Keeping with the theme of “nurses without borders” each international nurse made a slide with some photos from nursing in their home countries. I spoke a few minutes about my work in Northern Quebec with the Inuit population, our infection control manager spoke about his work on an air ambulance team in Senegal, our pediatric supervisor spoke about her work with neonates and mothers in Rwanda and finally our post-partum supervisor spoke about her work in intensive care in Brazil and her previous assignments with MSF. To close up the presentation we wanted to play the MSF video made to honor the occasion and the nurses working globally for MSF. In true fashion, at that moment in time, we had an Internet issue.
So instead of the group staring at a bunch of bums trying to regain a connection, our infection control manager stood up and animated a social game. 4 volunteers didn’t know what they were in for! They were put on the spot to campaign for their presidency of Haiti. The population, the audience, would vote for their favorite candidate. Their were promises of free healthcare for all, free education, the typical political banter “how are we going to offer free healthcare!!?!?! We need to work on our economy!” and the final plea was to advocate to keep CRUO open. The population was inspired by all, chants were shouted and slogans born. By the end of the 15 minutes, the population had spoken and the competition was tough, CRUO had a new president, a new prime minister, a minister of health and a minister of economy.
Then came the big moment, the reveal of the certificates of merit. The national staff supervisors were responsible to describe to the group why the team voted them in. They each did an amazing job! Their speeches gave me goose bumps. Each supervisor used words like dynamic, exemplary, organized, team player, hardworking, caring, empathetic, disciplined, flexible, heroic, available for the patients and so on. Most had stories to accompany their descriptions. It was clear to all of us that the individuals honored deserved these awards 110%. The honored who were in attendance were often speechless and overwhelmed by the recognition.

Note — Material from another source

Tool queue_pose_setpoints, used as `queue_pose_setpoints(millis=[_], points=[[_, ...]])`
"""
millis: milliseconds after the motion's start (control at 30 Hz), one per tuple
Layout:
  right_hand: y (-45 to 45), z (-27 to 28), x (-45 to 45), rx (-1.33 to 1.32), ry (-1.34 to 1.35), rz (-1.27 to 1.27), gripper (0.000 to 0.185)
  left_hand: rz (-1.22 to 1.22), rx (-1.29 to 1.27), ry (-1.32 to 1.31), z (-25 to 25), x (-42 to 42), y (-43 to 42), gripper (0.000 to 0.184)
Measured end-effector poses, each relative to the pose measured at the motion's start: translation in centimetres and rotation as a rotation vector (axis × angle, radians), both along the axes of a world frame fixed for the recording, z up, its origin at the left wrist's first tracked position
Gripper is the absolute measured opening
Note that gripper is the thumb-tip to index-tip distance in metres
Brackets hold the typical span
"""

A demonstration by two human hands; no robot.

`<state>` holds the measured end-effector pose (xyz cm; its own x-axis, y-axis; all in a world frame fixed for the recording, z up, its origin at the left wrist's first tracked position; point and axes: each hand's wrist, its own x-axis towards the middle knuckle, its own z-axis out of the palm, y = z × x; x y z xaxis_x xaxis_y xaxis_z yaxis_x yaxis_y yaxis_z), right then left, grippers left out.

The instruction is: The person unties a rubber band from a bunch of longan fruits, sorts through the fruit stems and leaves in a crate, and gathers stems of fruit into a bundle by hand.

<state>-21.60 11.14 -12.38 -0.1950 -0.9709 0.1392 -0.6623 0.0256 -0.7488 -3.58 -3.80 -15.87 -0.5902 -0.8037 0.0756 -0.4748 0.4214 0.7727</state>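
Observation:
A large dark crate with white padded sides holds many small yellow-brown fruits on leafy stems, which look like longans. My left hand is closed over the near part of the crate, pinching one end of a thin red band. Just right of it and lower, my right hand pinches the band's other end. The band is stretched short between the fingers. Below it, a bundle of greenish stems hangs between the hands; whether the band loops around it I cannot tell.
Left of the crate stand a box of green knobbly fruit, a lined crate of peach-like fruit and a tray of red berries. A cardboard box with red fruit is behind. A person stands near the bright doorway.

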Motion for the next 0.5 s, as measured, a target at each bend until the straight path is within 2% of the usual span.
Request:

Nurse Ceasar (left),a neonatal auxiliary nurse, receives a certificate from her supervisor, Gina (right).
Nanncie (right), a post-partum nurse, receives a certificate from her supervisor, Linoche (left), and the assistant nursing director, Zulta. I am pictured in the foreground.
At the end of the certificate distribution we were finally able to watch the MSF video, seeing nurses from across the globe smile with pride and say they were nurse without borders in their local languages. The cakes were cut. The line was almost out the door. This was when I realized “Yup… I’m glad I caved and listened, we really did need 2 cakes!” There was not a crumb left behind by the end of the line. The people in line were bobbing their heads and swaying their hips to the music. Some people partnered up and began dancing kompa, a Haitian national dance. The ambience was joyful and full of laughter.
At the end of the day, I was exhausted but so proud to be apart of the CRUO team. On may 12th, along with over 8 843 nurses worldwide working for MSF, I was a nurse without borders!
Two MSF staff members, Kimberley, bed manager and Bouba, control manager, dancing and enjoying the celebration.